Parameter Description
Incident ID ID of the incident whose status you want to retrieve from Securonix SNYPR.

Output

The output contains the following populated JSON schema:

     "status": "", 
     "result": { 
         "status": "" 
     }, 
     "messages": [] 
}

operation: Get Incident Workflow

Input parameters

Parameter Description
Incident ID ID of the incident whose workflow you want to retrieve from Securonix SNYPR.

Output

The output contains the following populated JSON schema:

     "status": "", 
     "result": { 
         "workflow": "" 
     }, 
     "messages": [] 
}

operation: Get Possible Actions for Incident

Input parameters

Parameter Description
Incident ID ID of the incident whose related actions you want to retrieve from Securonix SNYPR.

Output

The output contains the following populated JSON schema:

     "result": [ 
         { 
             "status": "", 
             "actionName": "", 
             "actionDetails": [ 
                 { 
                     "sections": { 
                         "sectionName": "", 
                         "attributes": [ 
                             { 
                                 "required": "", 
                                 "attributeType": "", 
                                 "attribute": "", 
                                 "displayName": "" 
                             } 
                         ] 
                     }, 
                     "title": "" 
                 } 
             ] 
         } 
     ], 
     "status": "", 
     "messages": [] 
}

operation: Check Task on Incident

Input parameters

Parameter Description
Incident ID ID of the incident whose associated tasks and actions you want to retrieve from Securonix SNYPR.
Action Name Name of the action that you want to execute on the specific Securonix SNYPR incident.

Output

The output contains the following populated JSON schema:

     "result": [ 
         { 
             "status": "", 
             "actionName": "", 
             "actionDetails": [ 
                 { 
                     "sections": { 
                         "sectionName": "", 
                         "attributes": [ 
                             { 
                                 "required": "", 
                                 "attributeType": "", 
                                 "attribute": "", 
                                 "displayName": "" 
                             } 
                         ] 
                     }, 
                     "title": "" 
                 } 
             ] 
         } 
     ], 
     "status": "", 
     "messages": [] 
}

operation: Get Workflows

Input parameters

None.

Output

The output contains the following populated JSON schema:

     "result": { 
         "workflows": [ 
             { 
                 "value": "", 
                 "workflow": "", 
                 "type": "" 
             } 
         ] 
     }, 
     "status": "", 
     "messages": [] 
}

operation: Get Available Threat Action

Input parameters

None.

Output

The output contains the following populated JSON schema:

     "status": "", 
     "result": [], 
     "messages": [] 
}

operation: Get Workflow Default Assignee

Input parameters

Parameter Description
Workflow Name Name of the workflow whose default assignee details you want to retrieve from Securonix SNYPR.

Output

The output contains a non-dictionary value.

Included playbooks

The Sample - Securonix  SNYPR - 2.0.0 playbook collection comes bundled with the Securonix SNYPR connector.
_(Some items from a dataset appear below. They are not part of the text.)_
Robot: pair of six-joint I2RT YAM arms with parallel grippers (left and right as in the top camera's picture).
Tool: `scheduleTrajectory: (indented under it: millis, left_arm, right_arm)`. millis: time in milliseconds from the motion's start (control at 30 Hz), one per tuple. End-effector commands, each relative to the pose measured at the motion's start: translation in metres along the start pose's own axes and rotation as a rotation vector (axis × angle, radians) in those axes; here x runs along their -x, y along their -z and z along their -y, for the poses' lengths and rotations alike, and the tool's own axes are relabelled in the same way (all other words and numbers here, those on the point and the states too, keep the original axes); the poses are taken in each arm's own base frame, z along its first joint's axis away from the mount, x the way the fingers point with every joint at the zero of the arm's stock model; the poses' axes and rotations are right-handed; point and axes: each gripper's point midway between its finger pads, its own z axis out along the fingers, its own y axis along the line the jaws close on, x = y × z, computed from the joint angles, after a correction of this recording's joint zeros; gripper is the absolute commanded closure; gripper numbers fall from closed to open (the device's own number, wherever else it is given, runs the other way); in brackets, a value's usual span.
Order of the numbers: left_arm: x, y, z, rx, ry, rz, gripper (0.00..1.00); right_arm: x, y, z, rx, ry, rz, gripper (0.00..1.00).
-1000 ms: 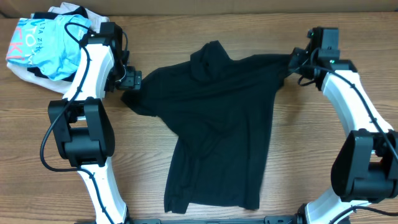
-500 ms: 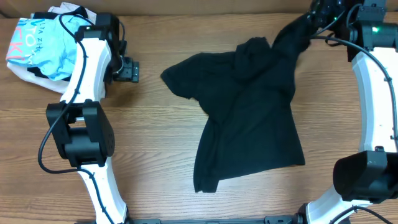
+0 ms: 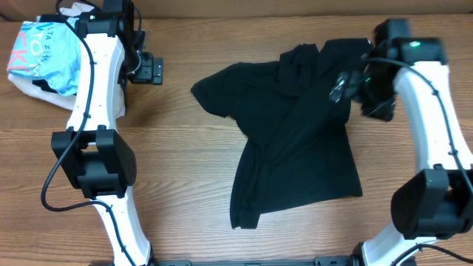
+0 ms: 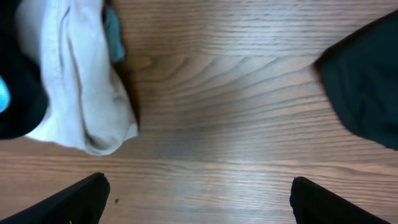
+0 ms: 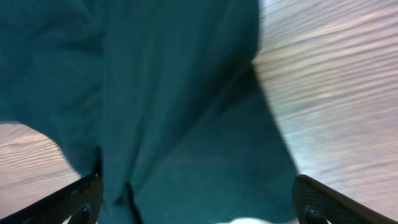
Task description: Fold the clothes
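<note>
1. Clothes (image 3: 295,140) are loose again! The right gripper (image 3: 346,85) has dropped back from the table's far right corner and now hovers, blurred with motion, over the garment's far-right part. In its wrist view the right gripper (image 5: 196,190) has its jaws spread wide, with nothing between them and only dark cloth below.
2. The left gripper (image 3: 151,72) is gaping too. Its wrist view shows the left gripper (image 4: 199,193) over bare wood and holding nothing. It has pulled off toward the table's far left side.
3. What changed: a second ago the garment was stretched between both arms. It has since been dragged toward the table's right half and dropped. My read is that this was a reposition, not a fold. Folding proper looks barely begun.
4. On the table (image 3: 185,192) the clothes sit right of the middle, toward the far edge, skewed. One point reaches toward the table's middle and the hem trails toward the near edge.
5. The fabric is matte black, soft and limp. It is bunched in ridges at the far part and flatter near the hem, with an irregular outline.
6. The wood-grain top is smooth, so I'd expect the cloth to slide easily.
7. At the table's far left corner lies a light-blue garment (image 3: 52,52), printed and crumpled. A beige cloth (image 4: 81,81) is heaped beside it, thick-looking, with a rounded fold.
</note>
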Motion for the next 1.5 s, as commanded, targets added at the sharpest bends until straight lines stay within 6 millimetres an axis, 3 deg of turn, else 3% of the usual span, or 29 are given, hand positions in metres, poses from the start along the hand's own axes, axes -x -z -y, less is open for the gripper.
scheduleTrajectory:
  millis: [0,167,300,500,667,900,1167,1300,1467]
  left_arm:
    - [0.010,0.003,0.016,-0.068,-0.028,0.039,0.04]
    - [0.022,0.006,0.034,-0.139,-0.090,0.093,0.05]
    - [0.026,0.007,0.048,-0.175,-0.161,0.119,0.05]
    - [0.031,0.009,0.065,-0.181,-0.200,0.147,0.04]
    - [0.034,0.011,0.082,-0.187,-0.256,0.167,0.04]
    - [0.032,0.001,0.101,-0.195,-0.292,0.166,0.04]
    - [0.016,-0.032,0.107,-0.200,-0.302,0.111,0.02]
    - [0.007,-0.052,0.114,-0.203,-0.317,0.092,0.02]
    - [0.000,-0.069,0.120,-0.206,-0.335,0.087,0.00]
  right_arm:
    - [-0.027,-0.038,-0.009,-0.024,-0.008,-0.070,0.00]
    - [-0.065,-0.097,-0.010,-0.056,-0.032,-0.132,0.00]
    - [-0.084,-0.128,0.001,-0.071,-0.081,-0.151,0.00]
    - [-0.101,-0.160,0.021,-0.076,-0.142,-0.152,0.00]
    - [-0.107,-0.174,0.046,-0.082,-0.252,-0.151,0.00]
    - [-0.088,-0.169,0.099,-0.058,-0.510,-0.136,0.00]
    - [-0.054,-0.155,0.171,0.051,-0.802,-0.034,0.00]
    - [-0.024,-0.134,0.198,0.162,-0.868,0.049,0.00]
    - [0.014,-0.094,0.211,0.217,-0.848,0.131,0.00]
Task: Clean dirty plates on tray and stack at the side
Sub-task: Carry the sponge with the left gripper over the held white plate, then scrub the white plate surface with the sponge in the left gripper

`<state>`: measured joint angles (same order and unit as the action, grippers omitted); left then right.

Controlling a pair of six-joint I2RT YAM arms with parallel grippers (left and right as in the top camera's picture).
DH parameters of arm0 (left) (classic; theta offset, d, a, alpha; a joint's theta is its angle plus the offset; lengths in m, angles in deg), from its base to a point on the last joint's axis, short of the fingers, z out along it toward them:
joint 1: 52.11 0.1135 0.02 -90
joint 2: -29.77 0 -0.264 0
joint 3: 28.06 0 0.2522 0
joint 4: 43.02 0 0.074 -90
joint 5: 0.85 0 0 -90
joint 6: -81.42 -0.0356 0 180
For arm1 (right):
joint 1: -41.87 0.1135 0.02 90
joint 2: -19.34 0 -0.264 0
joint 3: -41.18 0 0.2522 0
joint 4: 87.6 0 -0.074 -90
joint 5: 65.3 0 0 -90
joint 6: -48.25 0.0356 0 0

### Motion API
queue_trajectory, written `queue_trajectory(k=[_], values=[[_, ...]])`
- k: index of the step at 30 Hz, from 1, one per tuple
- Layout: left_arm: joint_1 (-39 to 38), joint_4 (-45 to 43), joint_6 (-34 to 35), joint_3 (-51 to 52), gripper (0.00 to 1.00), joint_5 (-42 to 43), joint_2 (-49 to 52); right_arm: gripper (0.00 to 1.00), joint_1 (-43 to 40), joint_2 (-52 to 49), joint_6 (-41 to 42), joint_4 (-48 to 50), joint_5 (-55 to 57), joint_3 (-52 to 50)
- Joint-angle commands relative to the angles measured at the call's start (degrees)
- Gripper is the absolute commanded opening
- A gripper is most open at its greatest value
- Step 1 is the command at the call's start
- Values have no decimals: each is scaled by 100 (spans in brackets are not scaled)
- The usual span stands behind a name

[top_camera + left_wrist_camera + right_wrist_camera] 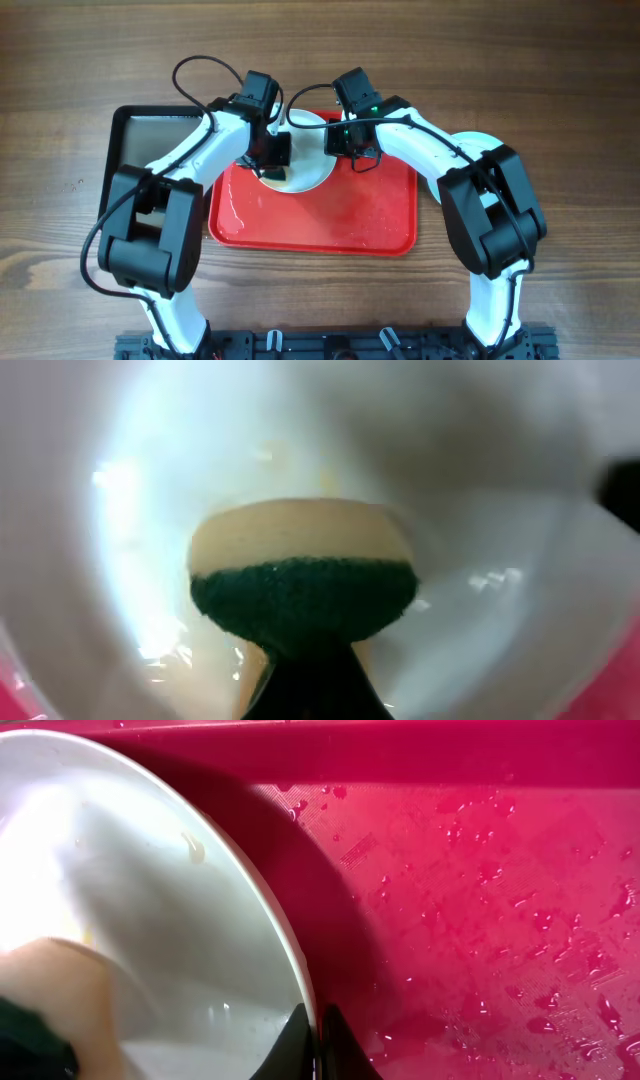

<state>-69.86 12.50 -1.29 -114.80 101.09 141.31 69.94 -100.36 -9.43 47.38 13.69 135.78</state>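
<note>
The red tray [350, 220] lies in the middle of the wooden table [580, 100], and a single white plate [305, 172] sits in its far left part, near the back rim. The rest of the tray floor is bare and wet: the right wrist view shows beads and smears of water scattered across the red plastic [520, 900]. Left of it, partly hidden under the left arm, is a black tray [125, 130]; what it holds cannot be made out. Off the tray on the right, the edge of another pale plate [472, 138] shows behind the right arm. The left gripper [272, 152] is clamped on a sponge [300, 590], tan on one layer and dark green on the scrubbing layer, and the sponge is pressed against the inside of the white plate [480, 620]. The right gripper [315, 1045] has its two fingers drawn together on the plate's rim [290, 960], one on each side of the edge, on the side of the plate opposite the sponge. The plate looks glossy and wet, with bright glints and a faint yellowish film or streak on its inner face, and a small pale drip near the rim. Its edge throws a broad dark shadow onto the tray floor beside it.
</note>
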Motion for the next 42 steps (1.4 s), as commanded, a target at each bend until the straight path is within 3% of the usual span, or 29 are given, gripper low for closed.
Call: queue_trajectory(k=[1, 5, 9, 13, 18, 21, 24, 26, 32, 37, 41, 42], values=[[-39, -114, -551, 66, 4, 1300, 184, 4, -66, -249, 234, 22, -859, -66], [-35, -470, -142, 66, 4, 575, 184, 4, -122, -529, 170, 55, -1373, -70], [-162, -1119, -223, 66, 4, 251, 184, 4, -120, -588, 66, 103, -1493, -70], [-188, -1631, 374, 66, 4, -1287, 186, 4, -120, -588, -7, 98, -1491, -70], [-17, -1141, 866, 66, 4, -2813, 186, 4, -120, -590, -42, 98, -1488, -70], [87, -658, 992, 57, 4, -2601, 173, 4, -122, -588, -37, 98, -1488, -70], [83, -197, 914, 50, 4, -1351, 105, 4, -122, -588, -22, 98, -1471, -70], [83, 201, 450, 55, 4, -63, 107, 4, -155, -590, -20, 98, -1471, -70], [-105, 590, -1198, 55, 4, 1982, 107, 4, -256, -588, 68, 76, -1499, -70], [-136, -439, -831, 55, 4, 1696, 109, 4, -256, -588, -31, 15, -1576, -70], [-85, -1099, -343, 55, 4, 127, 109, 4, -256, -588, -42, 17, -1606, -70], [-70, -1115, -199, 55, 4, -614, 109, 4, -256, -588, -42, 15, -1606, -70]])
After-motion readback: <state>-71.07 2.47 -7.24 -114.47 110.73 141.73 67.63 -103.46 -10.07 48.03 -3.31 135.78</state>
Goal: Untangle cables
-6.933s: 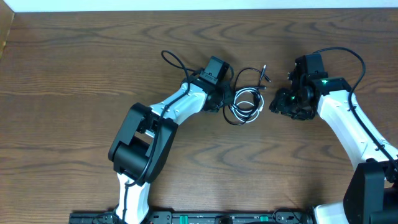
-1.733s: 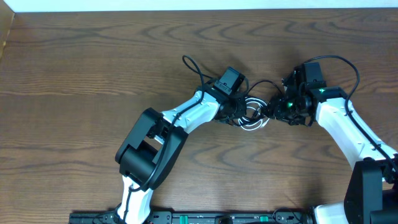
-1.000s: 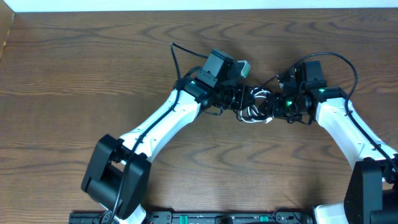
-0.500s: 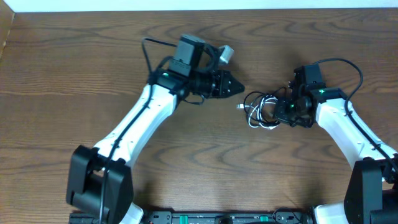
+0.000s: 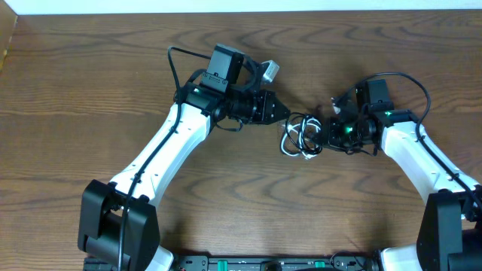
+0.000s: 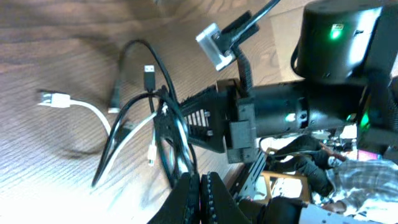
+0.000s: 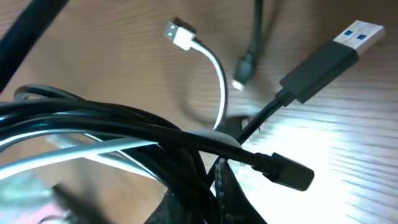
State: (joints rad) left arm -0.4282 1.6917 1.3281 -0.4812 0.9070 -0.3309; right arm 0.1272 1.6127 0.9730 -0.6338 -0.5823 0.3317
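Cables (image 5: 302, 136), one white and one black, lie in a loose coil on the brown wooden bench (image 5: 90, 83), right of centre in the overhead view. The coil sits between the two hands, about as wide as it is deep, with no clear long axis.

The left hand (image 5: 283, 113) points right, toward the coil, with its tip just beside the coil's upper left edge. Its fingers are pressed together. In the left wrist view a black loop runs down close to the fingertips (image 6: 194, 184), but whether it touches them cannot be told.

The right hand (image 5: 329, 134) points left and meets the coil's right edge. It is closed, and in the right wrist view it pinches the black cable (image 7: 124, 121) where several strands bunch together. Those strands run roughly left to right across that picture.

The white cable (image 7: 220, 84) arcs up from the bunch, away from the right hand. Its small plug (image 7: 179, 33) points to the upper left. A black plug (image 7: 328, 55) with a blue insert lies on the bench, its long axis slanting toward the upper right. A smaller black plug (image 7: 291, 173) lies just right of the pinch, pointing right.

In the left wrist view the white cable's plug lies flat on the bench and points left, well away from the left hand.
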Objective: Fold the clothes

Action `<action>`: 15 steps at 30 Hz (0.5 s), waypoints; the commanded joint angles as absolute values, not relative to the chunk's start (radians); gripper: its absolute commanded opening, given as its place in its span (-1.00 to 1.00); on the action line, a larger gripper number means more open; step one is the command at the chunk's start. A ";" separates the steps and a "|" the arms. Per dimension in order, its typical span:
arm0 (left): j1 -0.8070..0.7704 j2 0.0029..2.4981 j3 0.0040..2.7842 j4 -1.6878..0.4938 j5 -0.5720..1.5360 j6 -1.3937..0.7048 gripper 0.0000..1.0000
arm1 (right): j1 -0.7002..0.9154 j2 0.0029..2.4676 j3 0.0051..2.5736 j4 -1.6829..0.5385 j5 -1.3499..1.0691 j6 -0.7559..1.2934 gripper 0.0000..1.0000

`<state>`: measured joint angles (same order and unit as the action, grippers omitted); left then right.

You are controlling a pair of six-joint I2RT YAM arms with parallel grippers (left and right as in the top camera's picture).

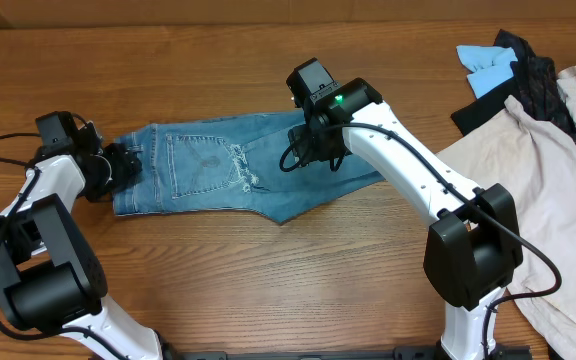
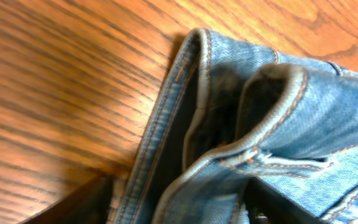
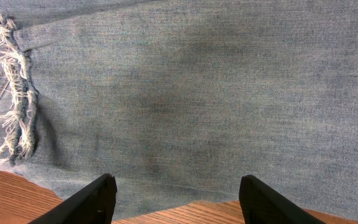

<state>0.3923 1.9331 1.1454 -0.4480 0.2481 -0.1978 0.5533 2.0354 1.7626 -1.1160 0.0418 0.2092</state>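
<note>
jeans [image 1: 208, 165]: 1 pair | left tool [image 1: 120, 166]: grip cannot tell | right tool [image 3: 178, 198]: spread

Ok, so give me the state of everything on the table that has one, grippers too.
jeans: lying flat, legs folded back over the seat, frayed hem on top.
left gripper: straddling the jeans' waist end; grip unclear.
right gripper: open, over the denim, holding nothing.
beige garment: crumpled, unfolded, at the right edge.
black garment: bunched up beside it.
blue cloth: crumpled, touching the black garment.
</note>
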 commanded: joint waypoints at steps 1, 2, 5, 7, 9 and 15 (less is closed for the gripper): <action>0.383 2.064 1.067 -0.482 0.327 -0.201 0.05 | 0.559 1.991 1.791 -1.114 0.051 0.211 0.34; 0.383 2.064 1.067 -0.482 0.334 -0.201 -0.09 | 0.559 1.991 1.791 -1.114 0.050 0.210 0.34; 0.383 2.064 1.067 -0.489 0.334 -0.197 -0.27 | 0.559 1.991 1.791 -1.114 0.051 0.211 0.35; 0.386 2.064 1.069 -0.500 0.333 -0.186 -0.62 | 0.559 1.991 1.791 -1.114 0.051 0.210 0.34; 0.394 2.064 1.078 -0.514 0.334 -0.187 -0.92 | 0.559 1.991 1.791 -1.114 0.051 0.210 0.35; 0.440 2.036 1.183 -0.652 0.335 -0.187 -0.92 | 0.527 1.982 1.797 -1.113 0.096 0.264 0.28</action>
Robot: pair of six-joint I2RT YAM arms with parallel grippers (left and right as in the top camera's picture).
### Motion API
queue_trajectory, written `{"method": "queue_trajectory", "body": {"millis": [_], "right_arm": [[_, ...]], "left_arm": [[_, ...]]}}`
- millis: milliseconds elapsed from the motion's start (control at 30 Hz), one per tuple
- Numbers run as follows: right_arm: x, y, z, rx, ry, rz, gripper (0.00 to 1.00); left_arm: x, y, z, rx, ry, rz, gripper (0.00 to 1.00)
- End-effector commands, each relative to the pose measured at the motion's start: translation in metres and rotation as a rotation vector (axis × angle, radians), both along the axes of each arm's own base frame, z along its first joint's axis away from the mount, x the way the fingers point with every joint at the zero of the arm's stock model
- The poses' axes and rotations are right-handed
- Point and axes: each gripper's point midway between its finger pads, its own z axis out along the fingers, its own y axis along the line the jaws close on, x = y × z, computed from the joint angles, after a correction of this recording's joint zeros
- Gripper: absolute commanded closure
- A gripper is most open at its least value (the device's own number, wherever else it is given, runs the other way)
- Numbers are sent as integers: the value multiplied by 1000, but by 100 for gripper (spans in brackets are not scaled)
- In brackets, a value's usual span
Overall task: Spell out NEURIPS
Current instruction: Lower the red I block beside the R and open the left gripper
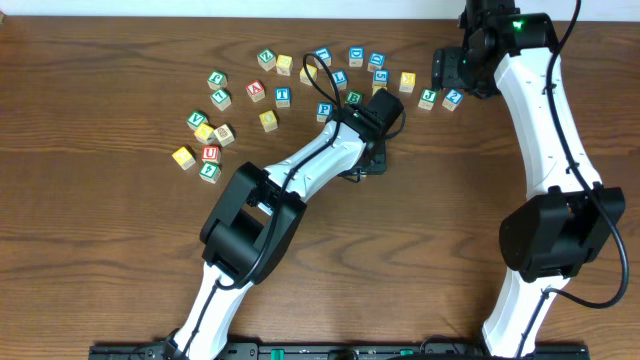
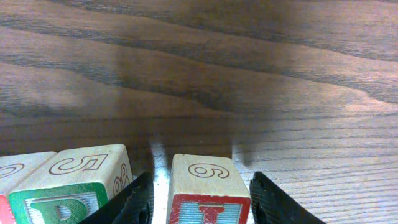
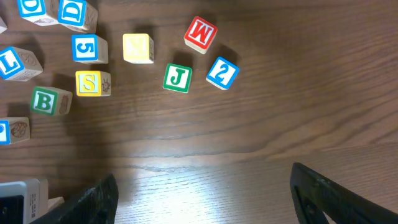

These playbooks contain steps using which you can perform all supported actions. You can see bundled playbooks in the Automation > Playbooks section in FortiSOAR™ after importing the Securonix SNYPR connector.

Note: If you are planning to use any of the sample playbooks in your environment, ensure that you clone those playbooks and move them to a different collection since the sample playbook collection gets deleted during connector upgrade and delete.